WASHINGTON, Nov. 10, 2013 – Defense Secretary Chuck Hagel commemorated the Marine Corps’ 238th birthday here today by praising the legacy of “one of the world’s oldest, and most admired and respected fighting forces” and vowing to work to keep it strong for the future.
“Whenever our nation has called, the Marines have been ready,” Hagel said during a wreath-laying ceremony at the Iwo Jima Memorial.
“That’s been especially true during the past 12 years,” he said, noting the more than 7,000 Marines currently serving in Afghanistan’s Helmand province. There, Hagel said, they are “doing what they do best: showing the Afghan people they have no better friend, and showing our adversaries they have no deadlier enemy, than a Marine.”
The Second Continental Congress passed a resolution establishing the Continental Marines on Nov. 10, 1775. Since then, the Marine Corps has served in every U.S. armed conflict around the world.
Those in harm’s way today reflect the Marine Corps’ long legacy of heroism, Hagel said. He noted just a few examples of that service and sacrifice: 70 years ago this month during one of the bloodiest battles of World War II, in Tarawa; 45 years ago during the Battle of Hue City in Vietnam; and 30 years ago during the bombing of the Marine barracks in Beirut.
“For 238 years, the Marines have made a vital difference,” Hagel said. “And in today’s volatile, complicated and unpredictable world, the Marines are as relevant and essential as ever before. For there is no force that can match their agility, flexibility, and expeditionary capabilities.”
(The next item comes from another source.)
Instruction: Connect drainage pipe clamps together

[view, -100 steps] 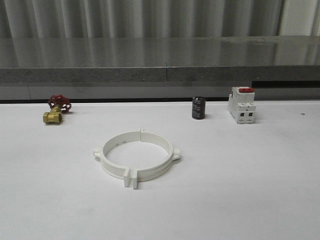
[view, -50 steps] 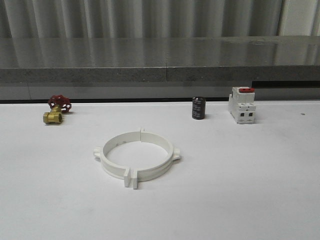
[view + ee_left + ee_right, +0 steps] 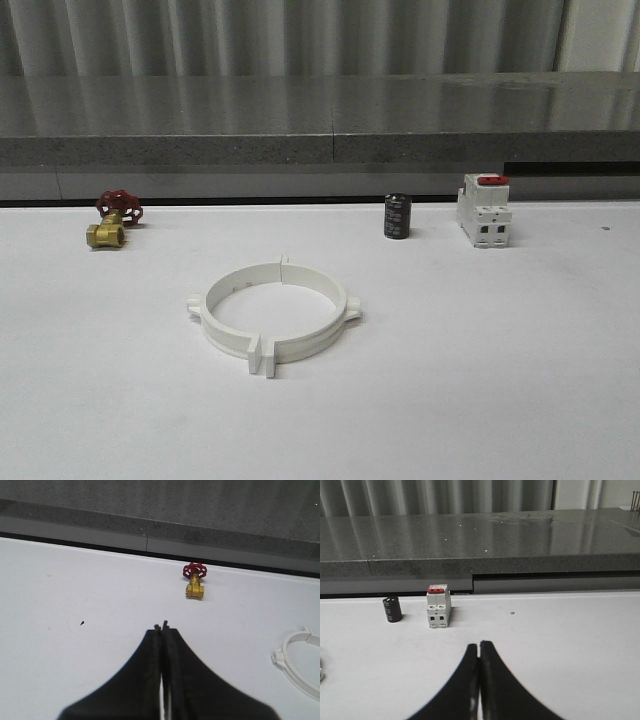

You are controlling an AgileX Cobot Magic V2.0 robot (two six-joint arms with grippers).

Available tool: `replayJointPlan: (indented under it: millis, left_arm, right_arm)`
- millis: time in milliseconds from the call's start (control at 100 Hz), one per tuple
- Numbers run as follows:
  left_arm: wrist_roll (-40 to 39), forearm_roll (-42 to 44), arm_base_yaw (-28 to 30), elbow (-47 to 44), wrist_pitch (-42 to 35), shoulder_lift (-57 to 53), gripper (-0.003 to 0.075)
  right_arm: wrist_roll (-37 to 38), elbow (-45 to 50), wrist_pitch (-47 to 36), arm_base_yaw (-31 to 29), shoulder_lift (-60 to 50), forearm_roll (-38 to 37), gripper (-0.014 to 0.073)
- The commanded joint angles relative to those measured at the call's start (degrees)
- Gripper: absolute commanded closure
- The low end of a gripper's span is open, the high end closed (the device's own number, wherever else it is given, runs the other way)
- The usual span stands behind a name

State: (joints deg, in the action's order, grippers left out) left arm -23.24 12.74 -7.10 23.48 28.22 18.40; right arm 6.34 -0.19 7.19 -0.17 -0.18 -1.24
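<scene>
The two white drainage pipe clamps [image 3: 272, 315] lie on the white table as one closed ring, their flange tabs [image 3: 262, 355] side by side at the near side and meeting again at the far side. An edge of that ring [image 3: 300, 660] appears in the left wrist view, well off to the side of my left gripper [image 3: 161, 627]. The left gripper is shut with nothing between its black fingers, over bare table. My right gripper [image 3: 479, 644] is likewise shut and empty, a good way short of the breaker.
A brass valve with a red handwheel [image 3: 113, 220] sits at the back left. A black cylinder [image 3: 397, 216] and a white breaker with a red switch [image 3: 484, 210] stand at the back right. A grey ledge [image 3: 320, 150] runs along the table's far edge.
</scene>
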Motion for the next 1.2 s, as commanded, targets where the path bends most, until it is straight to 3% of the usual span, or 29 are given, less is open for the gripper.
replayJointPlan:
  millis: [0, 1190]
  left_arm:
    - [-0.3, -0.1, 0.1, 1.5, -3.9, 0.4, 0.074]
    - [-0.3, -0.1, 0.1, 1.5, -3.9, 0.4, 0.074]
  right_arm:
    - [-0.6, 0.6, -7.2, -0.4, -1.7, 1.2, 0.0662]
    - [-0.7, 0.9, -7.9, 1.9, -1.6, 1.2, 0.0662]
Hagel said he looks forward to continuing to work with Gen. James F. Amos, the Marine Corps commandant, and Gen. John M. Paxton, Jr., the deputy commandant, to build on that legacy for the future.
Together with every member of the Corps, they will strive “to ensure that they are strong and ready” as they make a strategic transition back to their amphibious roots, he said.
“Our nation owes the entire Marine Corps a great debt of gratitude for all they have done to ensure our security for more than two centuries, and all they will continue to do long into the future,” Hagel said.